Could farmland be worth more for eco-system services than food production?

Calum Gillhespy from GSC Grays writes that Natural England has sold the first “credits” to allow house builders to offset the impact of nitrates generated by development within the River Tees catchment.

John Coleman, Head of Farm Sales, GSC Grays believes we could be moving to a point where the value of eco-system services outstrips farming.

Under Natural England’s Nutrient Mitigation Scheme developers work out how many credits they need to buy based on the nutrients the development needs to mitigate. The credits fund mitigation activities, such as creating a new woodland or wetland and is designed to balance out any nutrient pollution produced by the housing development.

John Coleman said: “Agriculture is one of the biggest contributors to the nitrates problem and one means of mitigation is to take land out of farming production. Based on the price of the Natural England credits at £1,825 each, this broadly equates to the freehold agricultural value of the land.

“We are entering an interesting period where the value of eco-system services has the potential to outstrip that from farming based on the early transactional evidence seen so far.”

The 400 credits in the River Tees area were offered for sale and will be followed by further opportunities later this year to acquire more. GSC Grays understands that these will also be limited to 400 units in each round of sales.

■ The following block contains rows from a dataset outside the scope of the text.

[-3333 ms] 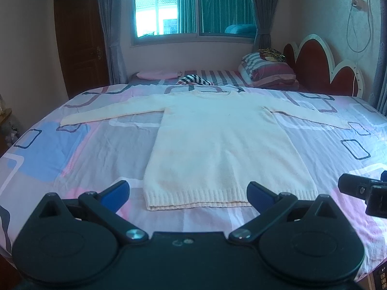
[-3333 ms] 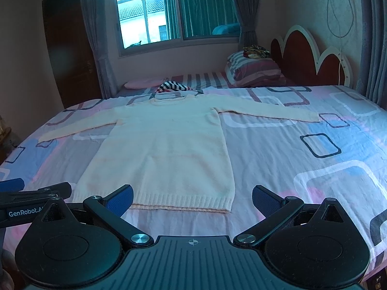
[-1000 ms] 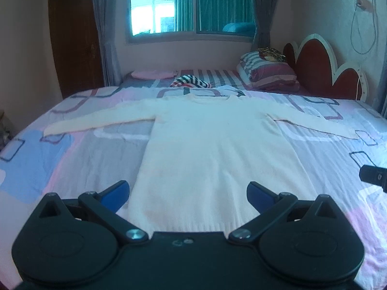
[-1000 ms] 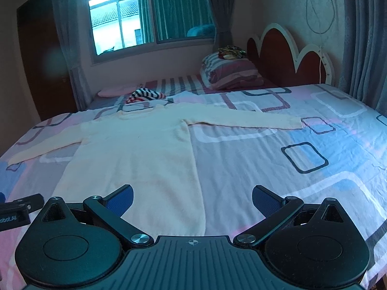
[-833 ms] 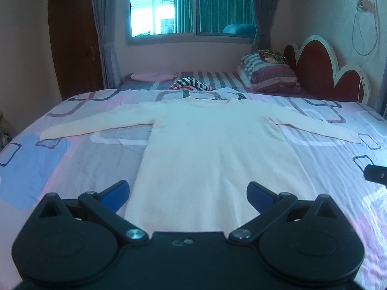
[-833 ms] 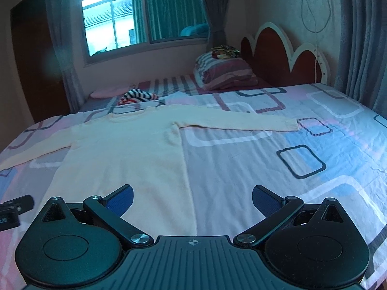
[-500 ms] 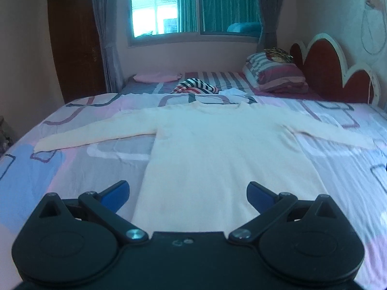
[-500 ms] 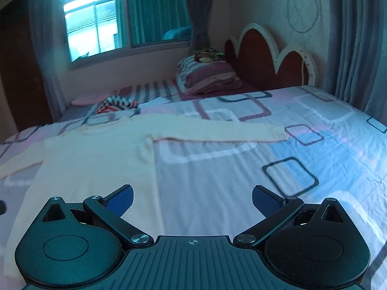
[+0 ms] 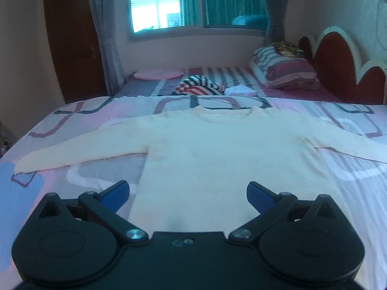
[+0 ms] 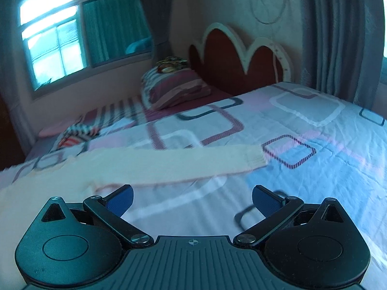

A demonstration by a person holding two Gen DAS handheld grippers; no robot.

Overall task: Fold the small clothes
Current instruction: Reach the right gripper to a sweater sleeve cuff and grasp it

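Observation:
A cream long-sleeved sweater [image 9: 225,149] lies flat on the bed, neck away from me, both sleeves spread sideways. My left gripper [image 9: 188,193] hovers open over its lower body, nothing between the blue pads. In the right wrist view the sweater's right sleeve [image 10: 169,163] stretches across the sheet, its ribbed cuff [image 10: 254,158] ending beside a dark square print. Just short of that sleeve, over bare sheet, my right gripper [image 10: 192,199] is open and empty. The sweater's hem is hidden below the left gripper body.
The bed carries a pink, blue and grey patterned sheet [image 10: 314,159]. Beyond it a second bed holds a striped garment [image 9: 198,88], a white cloth [image 9: 239,89] and striped pillows [image 9: 285,72]. A red scalloped headboard [image 10: 232,58] and curtains [image 10: 338,31] stand to the right.
Both grippers have moved forward over the bed. The right one has swung right and closer to the sweater's right sleeve; the left has advanced up the sweater's body. Both stayed open.

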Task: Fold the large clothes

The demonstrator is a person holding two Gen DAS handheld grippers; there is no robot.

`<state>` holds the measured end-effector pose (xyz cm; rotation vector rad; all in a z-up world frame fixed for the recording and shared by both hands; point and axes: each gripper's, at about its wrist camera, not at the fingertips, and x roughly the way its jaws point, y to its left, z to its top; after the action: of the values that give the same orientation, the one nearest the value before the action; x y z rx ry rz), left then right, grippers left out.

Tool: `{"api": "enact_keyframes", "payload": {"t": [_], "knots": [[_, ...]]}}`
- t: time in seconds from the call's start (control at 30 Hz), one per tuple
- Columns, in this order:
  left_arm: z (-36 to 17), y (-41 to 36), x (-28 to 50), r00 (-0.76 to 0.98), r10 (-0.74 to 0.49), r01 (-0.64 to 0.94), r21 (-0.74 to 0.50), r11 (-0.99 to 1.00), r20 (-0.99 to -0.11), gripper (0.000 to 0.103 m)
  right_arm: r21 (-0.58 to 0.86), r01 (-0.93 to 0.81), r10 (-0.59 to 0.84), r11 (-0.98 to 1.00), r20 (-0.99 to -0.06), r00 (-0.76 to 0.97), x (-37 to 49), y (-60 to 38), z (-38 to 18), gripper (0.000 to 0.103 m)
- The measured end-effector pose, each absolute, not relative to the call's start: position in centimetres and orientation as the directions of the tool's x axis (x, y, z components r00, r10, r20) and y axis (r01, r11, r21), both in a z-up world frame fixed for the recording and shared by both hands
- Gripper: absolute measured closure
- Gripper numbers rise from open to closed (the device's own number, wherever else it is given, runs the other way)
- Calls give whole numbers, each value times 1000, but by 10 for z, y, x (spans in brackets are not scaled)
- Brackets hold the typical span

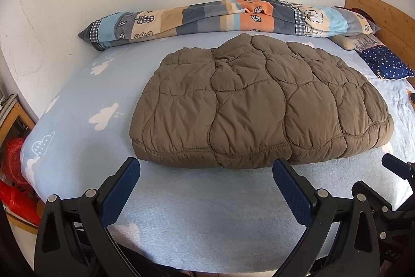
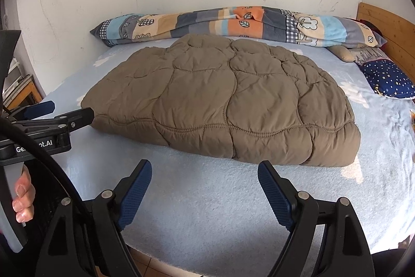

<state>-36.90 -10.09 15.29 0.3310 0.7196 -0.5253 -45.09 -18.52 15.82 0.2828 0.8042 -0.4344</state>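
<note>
Item: brown quilted puffer coat (image 1: pixel 259 105), folded into a thick bundle at mid-bed (image 2: pixel 207 199). Likely light, soft, springy, slippery-shelled; best gripped at the stitched near hem. Left gripper (image 1: pixel 206 181) and right gripper (image 2: pixel 205 181): jaws spread, empty. Sleeves and hood hidden inside the folds.

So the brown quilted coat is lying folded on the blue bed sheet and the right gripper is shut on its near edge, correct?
Not quite. The right gripper is open and short of the coat, gripping nothing, as the right wrist view shows. The coat does lie folded on the blue sheet.
</note>
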Motion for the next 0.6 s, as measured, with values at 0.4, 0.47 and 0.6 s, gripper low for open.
{"api": "enact_keyframes", "payload": {"t": [0.4,0.47,0.6], "knots": [[154,-102,-374,641,-337,566,128,814,-690,1,86,495,-266,865,-757,596,-452,-189,155,15],[154,-101,-374,643,-335,565,131,815,-689,1,84,493,-266,866,-758,595,-451,-188,155,15],[155,-101,-374,639,-336,567,129,813,-692,1,83,493,-265,866,-761,593,-450,-188,155,15]]}}
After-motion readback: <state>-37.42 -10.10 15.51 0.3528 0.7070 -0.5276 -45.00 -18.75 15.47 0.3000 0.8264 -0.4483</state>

While they will not satisfy the requirements across the catchment this does provide a figure around which others are likely to work. While it is an embryonic market, it is one to watch closely over the coming months and years and sellers who can retain flexibility and respond quickly to local demand could well see higher values being achieved.

Builder and developer responses to opportunities offered through GSC Grays have been enthusiastic and while they have not yet resulted in any offers, there is more evidence of transactions in relation to Biodiversity Net Gain.

Biodiversity Net Gain increases the overall value of a site by creating or enhancing habitats in association with a development. From November 2023, a development has to generate a 10% gain in the baseline biodiversity of the site being built. This can be achieved on site or, in some instances, within the owner’s landholding elsewhere.

John Coleman said “There is now evidence coming forward of reasonable premiums being paid, for land which is to be used for the creation of habitats to provide off site mitigation.

“There has been a lot of time spent discussing the potential of eco-system services to introduce new income streams but as with any emerging markets, there remains uncertainty and some significant risks.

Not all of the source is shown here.